Certo la minoranza Pd può rivendicare che già in occasione del passaggio a Palazzo Madama aveva manifestato il proprio dissenso abbandonando l’aula al momento del voto. E Renato Brunetta, capogruppo alla Camera di Fi, non mancherà di ricordare che in questi tre mesi si è consumata la rottura del Patto del Nazareno sull’elezione del Capo dello Stato. Ma basta tutto questo per giustificare la scelta aventiniana? E perché la minoranza Pd ritiene legittimo non rispettare le decisioni della maggioranza del proprio gruppo?

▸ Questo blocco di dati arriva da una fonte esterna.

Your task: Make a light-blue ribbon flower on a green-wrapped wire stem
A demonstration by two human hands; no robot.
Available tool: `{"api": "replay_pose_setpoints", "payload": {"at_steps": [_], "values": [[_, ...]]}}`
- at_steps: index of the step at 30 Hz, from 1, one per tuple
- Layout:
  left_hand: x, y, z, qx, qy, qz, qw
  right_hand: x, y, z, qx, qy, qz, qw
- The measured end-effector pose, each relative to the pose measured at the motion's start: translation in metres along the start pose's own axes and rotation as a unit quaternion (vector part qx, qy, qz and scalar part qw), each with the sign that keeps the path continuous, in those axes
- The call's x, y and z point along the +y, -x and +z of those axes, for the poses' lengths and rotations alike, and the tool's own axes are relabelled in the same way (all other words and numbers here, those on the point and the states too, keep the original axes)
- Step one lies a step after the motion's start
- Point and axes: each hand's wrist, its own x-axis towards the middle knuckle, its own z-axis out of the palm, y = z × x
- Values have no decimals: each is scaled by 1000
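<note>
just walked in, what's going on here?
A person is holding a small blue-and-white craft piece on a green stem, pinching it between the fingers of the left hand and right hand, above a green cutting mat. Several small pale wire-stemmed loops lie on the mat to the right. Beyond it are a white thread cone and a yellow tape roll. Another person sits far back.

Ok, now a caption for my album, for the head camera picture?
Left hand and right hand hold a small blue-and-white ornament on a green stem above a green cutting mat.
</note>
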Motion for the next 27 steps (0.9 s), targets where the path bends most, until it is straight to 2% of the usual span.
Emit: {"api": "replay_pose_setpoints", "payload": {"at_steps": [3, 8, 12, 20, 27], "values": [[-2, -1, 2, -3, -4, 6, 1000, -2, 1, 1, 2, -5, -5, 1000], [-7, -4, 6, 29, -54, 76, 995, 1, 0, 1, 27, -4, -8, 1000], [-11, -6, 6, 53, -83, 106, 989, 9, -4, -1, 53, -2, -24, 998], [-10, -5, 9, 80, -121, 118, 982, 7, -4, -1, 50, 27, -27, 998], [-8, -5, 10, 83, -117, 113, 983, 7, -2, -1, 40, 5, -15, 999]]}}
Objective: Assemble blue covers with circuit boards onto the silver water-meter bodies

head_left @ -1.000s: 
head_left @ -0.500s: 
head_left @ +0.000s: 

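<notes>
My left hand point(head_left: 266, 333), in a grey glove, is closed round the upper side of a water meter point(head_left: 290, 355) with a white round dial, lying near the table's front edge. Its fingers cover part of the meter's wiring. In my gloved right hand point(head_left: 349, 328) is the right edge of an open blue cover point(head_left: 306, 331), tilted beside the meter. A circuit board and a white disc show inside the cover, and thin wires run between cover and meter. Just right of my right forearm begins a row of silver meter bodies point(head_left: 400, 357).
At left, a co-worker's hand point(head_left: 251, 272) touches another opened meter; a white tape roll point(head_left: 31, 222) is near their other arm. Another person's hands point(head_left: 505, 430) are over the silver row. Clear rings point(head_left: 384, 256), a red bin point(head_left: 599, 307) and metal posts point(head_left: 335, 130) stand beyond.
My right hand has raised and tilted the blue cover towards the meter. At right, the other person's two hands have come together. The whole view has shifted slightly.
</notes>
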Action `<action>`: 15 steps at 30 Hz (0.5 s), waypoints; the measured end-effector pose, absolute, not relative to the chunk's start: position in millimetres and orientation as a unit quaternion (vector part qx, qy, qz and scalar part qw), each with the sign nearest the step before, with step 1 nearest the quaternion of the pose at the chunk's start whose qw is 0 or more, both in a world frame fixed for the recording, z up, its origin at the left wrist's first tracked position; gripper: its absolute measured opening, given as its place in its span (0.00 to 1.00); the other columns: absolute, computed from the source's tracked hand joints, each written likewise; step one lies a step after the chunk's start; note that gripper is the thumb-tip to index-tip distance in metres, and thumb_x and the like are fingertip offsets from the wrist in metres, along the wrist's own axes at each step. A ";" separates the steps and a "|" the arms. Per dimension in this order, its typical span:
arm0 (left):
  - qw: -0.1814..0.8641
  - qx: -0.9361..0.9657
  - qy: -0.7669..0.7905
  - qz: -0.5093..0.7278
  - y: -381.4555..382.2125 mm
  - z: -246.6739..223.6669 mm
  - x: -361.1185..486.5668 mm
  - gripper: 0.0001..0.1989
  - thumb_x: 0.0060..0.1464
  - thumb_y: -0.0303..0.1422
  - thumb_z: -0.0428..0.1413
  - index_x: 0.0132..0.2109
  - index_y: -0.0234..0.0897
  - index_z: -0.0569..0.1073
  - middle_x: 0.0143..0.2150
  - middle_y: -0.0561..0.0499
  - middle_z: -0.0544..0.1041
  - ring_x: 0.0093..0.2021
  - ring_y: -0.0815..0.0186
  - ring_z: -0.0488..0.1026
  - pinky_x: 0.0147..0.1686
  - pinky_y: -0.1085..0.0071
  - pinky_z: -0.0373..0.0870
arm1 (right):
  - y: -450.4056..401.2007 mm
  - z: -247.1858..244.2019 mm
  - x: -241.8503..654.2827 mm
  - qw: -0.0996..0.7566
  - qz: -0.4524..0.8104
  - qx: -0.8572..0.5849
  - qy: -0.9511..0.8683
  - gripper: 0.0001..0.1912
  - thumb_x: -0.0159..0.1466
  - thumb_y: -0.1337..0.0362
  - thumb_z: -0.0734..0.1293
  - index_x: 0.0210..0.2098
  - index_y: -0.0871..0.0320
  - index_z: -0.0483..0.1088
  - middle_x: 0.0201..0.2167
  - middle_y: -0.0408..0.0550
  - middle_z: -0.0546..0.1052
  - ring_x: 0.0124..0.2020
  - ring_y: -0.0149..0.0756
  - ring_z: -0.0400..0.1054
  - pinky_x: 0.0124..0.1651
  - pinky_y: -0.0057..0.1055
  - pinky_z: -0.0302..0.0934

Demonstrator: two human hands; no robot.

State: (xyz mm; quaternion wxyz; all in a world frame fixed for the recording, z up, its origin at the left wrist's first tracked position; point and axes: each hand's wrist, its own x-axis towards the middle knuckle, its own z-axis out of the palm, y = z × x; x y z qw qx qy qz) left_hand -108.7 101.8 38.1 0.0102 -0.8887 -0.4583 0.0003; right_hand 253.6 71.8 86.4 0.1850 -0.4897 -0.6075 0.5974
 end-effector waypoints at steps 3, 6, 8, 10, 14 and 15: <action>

Quel che emerge è che l’obiettivo, il vero e forse unico obiettivo, è Matteo Renzi. Il premier ne è consapevole. Per questo metterà la fiducia sui quattro articoli della legge elettorale. Un altro strappo, non c’è dubbio. E per altro non sufficiente a garantirgli di passare indenne dal fuoco incrociato che si aprirà a Montecitorio in occasione del voto finale, che sarà segreto. È ovvio che se il governo ottenesse la fiducia ma poi la maggioranza venisse meno nel voto segreto, Renzi, come ha già detto e ripeterà, salirà al Quirinale per rassegnare le dimissioni e chiedere il ritorno davanti agli elettori. Una prospettiva che spaventa non pochi, anche nelle opposizioni, tanto che c’è già chi parla di un esercito di «franchi soccorritori». Le divisioni dentro Fi sono già palesi. E non si tratta solo dei deputati che fanno capo a Denis Verdini (una decina) ma di quei tanti peones che temono di vedersi tagliati fuori per sempre dal Parlamento perché non inclusi tra i “fedelissimi”. Discorso che vale ovviamente anche per gli ex grillini e per i tanti che grazie al Porcellum sono diventati «onorevoli».